Plaintiff's request for injunctive relief in the form of release from imprisonment is frivolous because such relief is not available in a § 1983 action. See Preiser v. Rodriguez, 411 U.S. 475, 500 (1973) ("[W]hen a state prisoner is challenging the very fact or duration of his physical imprisonment, and the relief he seeks is a determination that he is entitled to immediate release or a speedier release from that imprisonment, his sole federal remedy is a writ of habeas corpus."). Furthermore, "a state prisoner's § 1983 action barred (absent prior invalidation)—no matter the relief sought (damages or equitable relief), no matter the target of the prisoner's suit (state conduct leading to conviction or internal prison proceedings)— if success in that action would necessarily demonstrate the invalidity of confinement or its duration." See Wilkinson v. Dotson, 544 U.S. 74, 81-82 (2005) (emphasis omitted)); see also Heck v. Humphrey, 512 U.S. 477, 486-87 (1994) ("[T[o recover damages for allegedly unconstitutional conviction or imprisonment, or for other harm caused by actions whose unlawfulness would render a conviction or sentence invalid, a § 1983 plaintiff must prove that the conviction or sentence has been reversed on direct appeal, expunged by executive order, declared invalid by a state tribunal authorized to make such determination, or called into question by a federal court's issuance of a writ of habeas corpus[.]" (footnote and citation omitted)). As explained in the Court's earlier Memorandum, success on plaintiff's claims that the defendants violated his constitutional rights by prosecuting and convicting him, allowing his conviction to stand, and denying him access to exculpatory evidence to prove his innocence, would necessarily imply the invalidity of his convictions, which have not yet been invalidated. See Skinner v. Switzer, 131 S. Ct. 1289, 1300 (2011) (Brady claims are "outside the province of § 1983"); see also Alexander v. Folino, E.D. Pa. Civ. A. No. 10-4331; CP-51-CR-0702301-2002. Accordingly, those claims are not cognizable in a § 1983 action.

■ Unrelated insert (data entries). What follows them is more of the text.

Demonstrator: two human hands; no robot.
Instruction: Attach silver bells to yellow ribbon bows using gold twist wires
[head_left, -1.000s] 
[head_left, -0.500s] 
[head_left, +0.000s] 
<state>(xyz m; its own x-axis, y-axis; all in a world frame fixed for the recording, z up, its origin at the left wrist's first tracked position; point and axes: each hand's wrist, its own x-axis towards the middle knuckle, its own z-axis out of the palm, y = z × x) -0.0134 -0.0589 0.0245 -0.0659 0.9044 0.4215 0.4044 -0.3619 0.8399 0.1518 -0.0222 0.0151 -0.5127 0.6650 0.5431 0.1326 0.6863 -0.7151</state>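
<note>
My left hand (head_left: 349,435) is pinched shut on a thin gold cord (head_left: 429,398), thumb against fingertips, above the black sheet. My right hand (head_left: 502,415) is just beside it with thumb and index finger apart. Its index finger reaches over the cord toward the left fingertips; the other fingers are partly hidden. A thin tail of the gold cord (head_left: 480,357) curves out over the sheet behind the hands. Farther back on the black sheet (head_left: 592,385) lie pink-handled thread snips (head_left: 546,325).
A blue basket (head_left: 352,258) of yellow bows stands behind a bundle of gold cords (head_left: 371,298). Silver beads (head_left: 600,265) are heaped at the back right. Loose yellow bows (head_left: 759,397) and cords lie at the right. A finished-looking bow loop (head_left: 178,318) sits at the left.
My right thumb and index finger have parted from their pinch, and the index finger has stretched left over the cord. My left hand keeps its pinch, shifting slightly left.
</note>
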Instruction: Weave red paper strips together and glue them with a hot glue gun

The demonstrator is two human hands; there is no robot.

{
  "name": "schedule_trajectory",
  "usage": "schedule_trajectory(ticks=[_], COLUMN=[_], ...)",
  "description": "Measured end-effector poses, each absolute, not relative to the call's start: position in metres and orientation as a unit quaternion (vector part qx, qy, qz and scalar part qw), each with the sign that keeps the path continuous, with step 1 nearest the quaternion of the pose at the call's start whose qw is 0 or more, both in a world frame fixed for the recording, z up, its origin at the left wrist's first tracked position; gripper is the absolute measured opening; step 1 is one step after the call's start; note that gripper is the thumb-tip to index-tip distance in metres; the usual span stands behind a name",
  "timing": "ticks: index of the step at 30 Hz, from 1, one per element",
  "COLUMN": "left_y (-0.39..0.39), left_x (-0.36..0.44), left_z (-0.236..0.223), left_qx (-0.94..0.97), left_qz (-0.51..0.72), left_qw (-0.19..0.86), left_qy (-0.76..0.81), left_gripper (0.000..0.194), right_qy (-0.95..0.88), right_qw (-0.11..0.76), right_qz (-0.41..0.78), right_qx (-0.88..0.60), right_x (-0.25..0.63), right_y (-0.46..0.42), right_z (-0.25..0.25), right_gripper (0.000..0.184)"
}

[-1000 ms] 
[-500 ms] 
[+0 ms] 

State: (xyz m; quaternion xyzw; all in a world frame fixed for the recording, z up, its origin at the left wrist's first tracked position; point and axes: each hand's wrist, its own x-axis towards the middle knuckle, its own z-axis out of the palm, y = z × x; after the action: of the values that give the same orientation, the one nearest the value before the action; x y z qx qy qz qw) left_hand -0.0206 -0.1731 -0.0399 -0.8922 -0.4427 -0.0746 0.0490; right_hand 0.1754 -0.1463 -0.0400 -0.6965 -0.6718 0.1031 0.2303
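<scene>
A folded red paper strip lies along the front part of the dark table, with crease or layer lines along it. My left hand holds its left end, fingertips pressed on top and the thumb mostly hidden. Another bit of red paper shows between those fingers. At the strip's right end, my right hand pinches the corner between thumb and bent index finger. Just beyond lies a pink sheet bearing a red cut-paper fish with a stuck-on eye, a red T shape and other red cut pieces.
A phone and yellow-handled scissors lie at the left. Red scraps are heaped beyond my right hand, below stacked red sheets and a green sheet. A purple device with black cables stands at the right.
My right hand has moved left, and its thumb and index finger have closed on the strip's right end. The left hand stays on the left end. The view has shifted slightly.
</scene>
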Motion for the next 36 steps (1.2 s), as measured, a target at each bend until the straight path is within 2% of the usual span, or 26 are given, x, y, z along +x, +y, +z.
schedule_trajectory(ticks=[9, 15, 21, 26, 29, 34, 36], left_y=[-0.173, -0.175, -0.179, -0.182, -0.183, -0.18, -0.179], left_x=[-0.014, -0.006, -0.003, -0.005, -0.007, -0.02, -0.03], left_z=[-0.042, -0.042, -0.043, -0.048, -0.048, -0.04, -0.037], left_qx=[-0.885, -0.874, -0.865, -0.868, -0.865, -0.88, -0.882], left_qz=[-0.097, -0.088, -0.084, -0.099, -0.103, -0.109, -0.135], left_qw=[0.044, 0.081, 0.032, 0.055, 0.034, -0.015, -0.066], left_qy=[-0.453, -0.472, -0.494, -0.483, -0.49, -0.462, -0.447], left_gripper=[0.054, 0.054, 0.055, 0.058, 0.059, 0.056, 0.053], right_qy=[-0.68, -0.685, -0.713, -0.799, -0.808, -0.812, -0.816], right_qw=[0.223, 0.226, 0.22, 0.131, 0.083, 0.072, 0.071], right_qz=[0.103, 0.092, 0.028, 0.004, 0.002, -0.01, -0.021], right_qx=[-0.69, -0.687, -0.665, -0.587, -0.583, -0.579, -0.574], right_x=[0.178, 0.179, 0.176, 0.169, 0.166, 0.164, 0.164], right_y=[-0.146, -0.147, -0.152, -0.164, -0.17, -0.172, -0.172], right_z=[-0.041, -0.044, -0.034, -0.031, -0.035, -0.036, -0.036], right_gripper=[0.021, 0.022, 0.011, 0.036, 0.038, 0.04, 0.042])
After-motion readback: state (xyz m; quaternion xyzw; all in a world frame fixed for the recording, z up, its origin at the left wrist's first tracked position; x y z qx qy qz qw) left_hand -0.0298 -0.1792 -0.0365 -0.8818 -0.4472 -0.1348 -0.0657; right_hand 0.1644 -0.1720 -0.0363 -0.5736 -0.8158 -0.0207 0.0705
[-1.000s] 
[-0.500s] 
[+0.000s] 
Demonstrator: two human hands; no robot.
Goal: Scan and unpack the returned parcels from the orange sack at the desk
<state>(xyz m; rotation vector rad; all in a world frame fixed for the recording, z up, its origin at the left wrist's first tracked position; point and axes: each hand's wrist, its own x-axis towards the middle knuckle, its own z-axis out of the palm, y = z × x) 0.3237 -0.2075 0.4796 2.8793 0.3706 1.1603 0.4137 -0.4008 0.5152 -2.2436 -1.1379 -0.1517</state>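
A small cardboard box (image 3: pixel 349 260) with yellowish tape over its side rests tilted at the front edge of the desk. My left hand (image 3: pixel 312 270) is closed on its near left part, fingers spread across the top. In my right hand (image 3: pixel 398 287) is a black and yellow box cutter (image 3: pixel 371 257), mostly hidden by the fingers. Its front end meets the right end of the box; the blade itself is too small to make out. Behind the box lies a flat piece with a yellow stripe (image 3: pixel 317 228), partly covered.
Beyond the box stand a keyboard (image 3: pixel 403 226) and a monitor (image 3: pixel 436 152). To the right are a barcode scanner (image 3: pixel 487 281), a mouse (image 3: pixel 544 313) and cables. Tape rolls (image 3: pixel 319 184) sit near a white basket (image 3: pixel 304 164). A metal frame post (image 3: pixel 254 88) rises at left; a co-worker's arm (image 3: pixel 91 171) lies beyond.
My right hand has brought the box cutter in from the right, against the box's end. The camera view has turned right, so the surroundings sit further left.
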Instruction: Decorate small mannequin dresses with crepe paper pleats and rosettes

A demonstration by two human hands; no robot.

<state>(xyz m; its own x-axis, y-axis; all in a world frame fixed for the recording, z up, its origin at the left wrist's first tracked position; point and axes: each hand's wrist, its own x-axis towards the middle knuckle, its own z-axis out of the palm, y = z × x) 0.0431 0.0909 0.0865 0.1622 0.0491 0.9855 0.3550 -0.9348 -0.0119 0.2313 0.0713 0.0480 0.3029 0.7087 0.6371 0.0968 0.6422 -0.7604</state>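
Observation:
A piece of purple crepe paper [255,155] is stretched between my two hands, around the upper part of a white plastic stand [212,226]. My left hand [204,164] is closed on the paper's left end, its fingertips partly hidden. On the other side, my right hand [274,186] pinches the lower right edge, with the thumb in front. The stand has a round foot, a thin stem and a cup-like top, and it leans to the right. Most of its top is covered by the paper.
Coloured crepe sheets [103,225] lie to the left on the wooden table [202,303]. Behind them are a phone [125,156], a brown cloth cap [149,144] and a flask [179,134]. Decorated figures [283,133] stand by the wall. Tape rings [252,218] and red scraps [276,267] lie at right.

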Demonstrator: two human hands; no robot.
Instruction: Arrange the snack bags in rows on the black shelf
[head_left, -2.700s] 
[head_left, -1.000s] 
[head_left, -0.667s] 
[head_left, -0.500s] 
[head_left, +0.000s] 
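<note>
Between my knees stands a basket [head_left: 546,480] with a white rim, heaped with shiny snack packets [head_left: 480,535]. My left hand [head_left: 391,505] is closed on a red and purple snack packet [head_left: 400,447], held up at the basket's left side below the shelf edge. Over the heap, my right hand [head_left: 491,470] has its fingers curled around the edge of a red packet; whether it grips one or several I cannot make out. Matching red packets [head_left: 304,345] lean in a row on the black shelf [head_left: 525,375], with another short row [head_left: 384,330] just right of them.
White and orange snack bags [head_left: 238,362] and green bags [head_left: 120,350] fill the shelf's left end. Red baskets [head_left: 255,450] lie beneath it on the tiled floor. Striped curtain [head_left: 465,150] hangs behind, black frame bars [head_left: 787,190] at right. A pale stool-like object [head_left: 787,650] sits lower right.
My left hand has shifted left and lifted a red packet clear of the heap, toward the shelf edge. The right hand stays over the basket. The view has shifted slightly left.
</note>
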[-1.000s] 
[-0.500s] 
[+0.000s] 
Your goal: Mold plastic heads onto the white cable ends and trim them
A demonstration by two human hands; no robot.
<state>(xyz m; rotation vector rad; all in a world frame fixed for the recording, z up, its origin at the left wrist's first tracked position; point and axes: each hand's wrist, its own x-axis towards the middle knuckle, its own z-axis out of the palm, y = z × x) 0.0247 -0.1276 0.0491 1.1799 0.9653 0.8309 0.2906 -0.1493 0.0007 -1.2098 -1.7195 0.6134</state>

Many of plaintiff's claims also fail for other reasons. Judge Wogan is entitled to absolute judicial immunity from plaintiff's claims because all of those claims are based on acts Judge Wogan took in his judicial capacity while presiding over proceedings in plaintiff's criminal cases. See Azubuko v. Royal, 443 F.3d 302, 304 (3d Cir. 2006) (per curiam); Gallas v. Supreme Court of Pa., 211 F.3d 760, 768 (3d Cir. 2000). Plaintiff's damages claims against Seth Williams and the three Assistant District Attorneys are barred by absolute prosecutorial immunity because those defendants are being sued in connection with their prosecution of plaintiff and representation of the Commonwealth in connection with criminal and post-conviction proceedings. See Imbler v. Pactman, 424 U.S. 409, 430 (1976); Yarris v. Cnty. Of Delaware, 465 F.3d 129, 137 (3d Cir. 2006).
--------

To the extent plaintiff asserts false arrest claims against Detective Puente and related claims against the City of Philadelphia or other defendants based on deficiencies in his arrest warrant, and assuming that success on such claims would not imply the invalidity of plaintiff's convictions, those claims are time-barred. As explained in the Court's earlier Memorandum, Pennsylvania's two-year statute of limitations governs plaintiff's § 1983 claims, see Wallace v. Kato, 549 U.S. 384, 387 (2007); see also 42 Pa. Cons. Stat. § 5524, and begins to run from the time "the plaintiff knew or should have known of the injury upon which [his] action is based." Sameric Corp. of Del, Inc. v. City of Phila., 142 F.3d 582, 599 (3d Cir. 1998). Plaintiff was arrested in 2002. The amended complaint suggests that plaintiff became aware of his claims during his trial, when Detective Puente was confronted by the discrepancy between his affidavit and the medical records. It is also apparent that plaintiff knew of the factual basis for his challenges to the arrest warrant by October of 2010, because he raised the same challenges in a habeas petition he filed in this district. See Alexander v. Folino, E.D. Pa. Civ. A. No. 10-4331 (Document No. 9 at 1 & Document No. 17 at 9-11). However, plaintiff did not hand his initial complaint to prison authorities for mailing until February 5, 2014. See Houston v. Lack, 487 U.S. 266, 276 (1988). Accordingly, plaintiff's claims related to his arrest are time-barred. See Staehr v. Hartford Fin. Servs. Grp., Inc., 547 F.3d 406, 425 (2d Cir. 2008) (explaining that a court may take judicial notice of publicly available documents in determining that a complaint should be dismissed as time-barred).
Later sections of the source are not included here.